Purpose: This study aimed to use quantitative susceptibility mapping (QSM) to systematically investigate the changes of iron content in gray matter (GM) nuclei in patients with long-term anterior circulation artery stenosis (ACAS) and posterior circulation artery stenosis (PCAS).

Methods: Twenty-five ACAS patients, 25 PCAS patients, and 25 age- and sex-matched healthy controls underwent QSM examination. Patients were scored using the National Institutes of Health Stroke Scale (NIHSS) and modified Rankin Scale (mRS) to assess the degree of neural function deficiency. On QSM images, iron related susceptibility of GM nuclei, including bilateral caudate nucleus, putamen (PU), globus pallidus (GP), thalamus (TH), substantia nigra (SN), red nucleus, and dentate nucleus (DN), were assessed. Susceptibility was compared between bilateral GM nuclei in healthy controls, ACAS patients, and PCAS patients. Partial correlation analysis, with age as a covariate, was separately performed to assess the relationships of susceptibility with NIHSS and mRS scores.

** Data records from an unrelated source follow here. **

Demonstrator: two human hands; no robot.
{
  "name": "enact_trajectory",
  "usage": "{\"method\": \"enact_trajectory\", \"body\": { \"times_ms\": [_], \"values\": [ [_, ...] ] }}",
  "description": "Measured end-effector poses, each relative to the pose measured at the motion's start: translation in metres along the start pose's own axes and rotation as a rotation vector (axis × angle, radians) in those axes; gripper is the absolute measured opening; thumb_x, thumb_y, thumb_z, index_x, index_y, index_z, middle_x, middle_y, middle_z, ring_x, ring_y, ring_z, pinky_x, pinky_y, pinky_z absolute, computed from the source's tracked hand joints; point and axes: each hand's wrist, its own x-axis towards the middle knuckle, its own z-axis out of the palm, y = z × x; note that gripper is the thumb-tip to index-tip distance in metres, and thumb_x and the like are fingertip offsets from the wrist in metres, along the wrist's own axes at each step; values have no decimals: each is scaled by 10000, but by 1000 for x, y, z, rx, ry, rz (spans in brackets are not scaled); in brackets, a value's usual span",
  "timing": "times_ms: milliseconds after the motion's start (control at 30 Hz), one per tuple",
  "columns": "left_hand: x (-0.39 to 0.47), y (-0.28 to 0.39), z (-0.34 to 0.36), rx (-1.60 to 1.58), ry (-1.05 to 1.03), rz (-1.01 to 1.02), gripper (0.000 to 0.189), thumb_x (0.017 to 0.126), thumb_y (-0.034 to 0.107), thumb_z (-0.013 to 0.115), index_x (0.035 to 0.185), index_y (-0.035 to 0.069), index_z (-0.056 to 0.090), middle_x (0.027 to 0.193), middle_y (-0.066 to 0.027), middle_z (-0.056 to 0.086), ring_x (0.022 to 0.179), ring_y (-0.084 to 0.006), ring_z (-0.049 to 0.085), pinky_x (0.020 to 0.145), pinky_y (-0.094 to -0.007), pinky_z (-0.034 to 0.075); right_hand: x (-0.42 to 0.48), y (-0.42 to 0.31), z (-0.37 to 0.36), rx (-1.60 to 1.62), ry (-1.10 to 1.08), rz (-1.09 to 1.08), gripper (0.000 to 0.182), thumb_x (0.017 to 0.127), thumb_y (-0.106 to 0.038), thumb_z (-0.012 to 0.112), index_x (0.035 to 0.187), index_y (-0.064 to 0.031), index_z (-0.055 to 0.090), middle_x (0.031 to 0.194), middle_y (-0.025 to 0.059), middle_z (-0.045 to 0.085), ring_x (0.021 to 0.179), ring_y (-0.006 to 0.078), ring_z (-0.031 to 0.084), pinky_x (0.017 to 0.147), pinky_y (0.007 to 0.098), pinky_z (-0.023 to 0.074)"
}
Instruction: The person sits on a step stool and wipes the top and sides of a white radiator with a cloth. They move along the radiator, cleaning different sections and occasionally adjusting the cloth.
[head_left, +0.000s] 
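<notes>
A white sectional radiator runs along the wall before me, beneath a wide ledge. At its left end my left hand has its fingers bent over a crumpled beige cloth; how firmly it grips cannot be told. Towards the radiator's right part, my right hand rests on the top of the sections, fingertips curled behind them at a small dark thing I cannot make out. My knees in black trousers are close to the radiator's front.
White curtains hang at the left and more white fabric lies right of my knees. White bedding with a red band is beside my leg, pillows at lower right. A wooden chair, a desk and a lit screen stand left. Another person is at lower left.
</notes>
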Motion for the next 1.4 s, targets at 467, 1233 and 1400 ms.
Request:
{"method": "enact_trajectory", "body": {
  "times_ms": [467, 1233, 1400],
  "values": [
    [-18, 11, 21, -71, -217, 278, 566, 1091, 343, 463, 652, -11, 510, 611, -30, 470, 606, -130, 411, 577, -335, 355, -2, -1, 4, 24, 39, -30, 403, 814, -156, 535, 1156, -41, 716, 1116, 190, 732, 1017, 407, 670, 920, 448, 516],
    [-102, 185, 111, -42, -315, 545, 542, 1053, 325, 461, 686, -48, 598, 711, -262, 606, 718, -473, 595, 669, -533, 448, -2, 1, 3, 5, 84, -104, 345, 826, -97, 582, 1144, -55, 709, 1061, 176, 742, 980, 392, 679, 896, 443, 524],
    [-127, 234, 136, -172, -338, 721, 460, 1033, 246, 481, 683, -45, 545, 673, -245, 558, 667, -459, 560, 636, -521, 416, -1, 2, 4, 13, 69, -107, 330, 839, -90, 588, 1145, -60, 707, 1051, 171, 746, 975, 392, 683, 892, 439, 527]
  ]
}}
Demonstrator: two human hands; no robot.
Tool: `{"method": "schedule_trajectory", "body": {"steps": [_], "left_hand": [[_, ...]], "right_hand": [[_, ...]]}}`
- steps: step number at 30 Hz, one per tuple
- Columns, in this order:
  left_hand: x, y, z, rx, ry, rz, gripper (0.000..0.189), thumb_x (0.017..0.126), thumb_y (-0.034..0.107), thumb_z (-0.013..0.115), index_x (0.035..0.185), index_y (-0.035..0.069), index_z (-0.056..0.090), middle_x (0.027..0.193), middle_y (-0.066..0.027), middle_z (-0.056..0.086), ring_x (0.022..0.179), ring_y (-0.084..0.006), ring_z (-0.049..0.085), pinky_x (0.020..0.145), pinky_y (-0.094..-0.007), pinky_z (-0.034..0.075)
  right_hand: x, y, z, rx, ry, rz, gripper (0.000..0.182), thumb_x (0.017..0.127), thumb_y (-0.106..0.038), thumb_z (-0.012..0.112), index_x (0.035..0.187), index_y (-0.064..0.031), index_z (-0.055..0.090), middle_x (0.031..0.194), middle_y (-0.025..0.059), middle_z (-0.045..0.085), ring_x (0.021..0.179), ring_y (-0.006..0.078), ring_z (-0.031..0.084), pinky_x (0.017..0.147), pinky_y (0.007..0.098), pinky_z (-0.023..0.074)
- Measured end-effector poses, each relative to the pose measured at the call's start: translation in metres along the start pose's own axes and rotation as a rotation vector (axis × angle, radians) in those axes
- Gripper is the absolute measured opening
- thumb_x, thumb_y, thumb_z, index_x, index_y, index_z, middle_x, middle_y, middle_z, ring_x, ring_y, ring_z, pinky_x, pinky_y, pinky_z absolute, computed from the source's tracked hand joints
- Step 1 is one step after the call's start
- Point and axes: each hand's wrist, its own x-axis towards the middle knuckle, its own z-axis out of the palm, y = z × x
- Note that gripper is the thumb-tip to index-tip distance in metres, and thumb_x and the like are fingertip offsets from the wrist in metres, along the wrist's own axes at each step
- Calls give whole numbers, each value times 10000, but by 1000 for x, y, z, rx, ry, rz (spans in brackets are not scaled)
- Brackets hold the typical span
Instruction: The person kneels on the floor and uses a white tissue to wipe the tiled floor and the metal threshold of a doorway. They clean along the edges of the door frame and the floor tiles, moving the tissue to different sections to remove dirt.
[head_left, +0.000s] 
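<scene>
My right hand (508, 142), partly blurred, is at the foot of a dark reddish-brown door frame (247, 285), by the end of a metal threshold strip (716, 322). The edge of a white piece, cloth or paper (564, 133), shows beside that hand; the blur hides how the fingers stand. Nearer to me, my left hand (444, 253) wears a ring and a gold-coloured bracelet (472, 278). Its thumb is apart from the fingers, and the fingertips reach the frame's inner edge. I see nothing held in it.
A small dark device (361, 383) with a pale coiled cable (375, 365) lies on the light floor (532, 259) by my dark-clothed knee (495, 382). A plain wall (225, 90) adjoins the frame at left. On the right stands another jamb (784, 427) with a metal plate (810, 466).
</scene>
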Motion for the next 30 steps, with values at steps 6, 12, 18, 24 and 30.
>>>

Results: There were no significant differences between the susceptibilities for left and right hemispheres in all seven GM nucleus subregions for healthy controls, ACAS patients, and PCAS patients. Compared with healthy controls, mean susceptibility of bilateral PU, GP, and SN in ACAS patients and of bilateral PU, GP, SN, and DN in PCAS patients were significantly increased (all P < 0.05). In addition, mean susceptibility of bilateral TH and SN in PCAS patients was significantly higher than in ACAS patients (both P < 0.05). With partial correlation analysis, mean susceptibility at bilateral PU of ACAS patients was significantly correlated with mRS score (r = 0.415, P < 0.05), and at bilateral PU in PCAS patients was correlated with NIHSS score (r = 0.424, P < 0.05).

Conclusion: Our findings indicated that abnormal iron metabolism may present in different subregions of GM nuclei after long-term ACAS and PCAS. In addition, iron content of PU in patients with ACAS and PCAS was correlated with neurological deficit scores. Therefore, iron quantification measured by QSM susceptibility may provide a new insight to understand the pathological mechanism of ischemic stroke caused by ACAS and PCAS.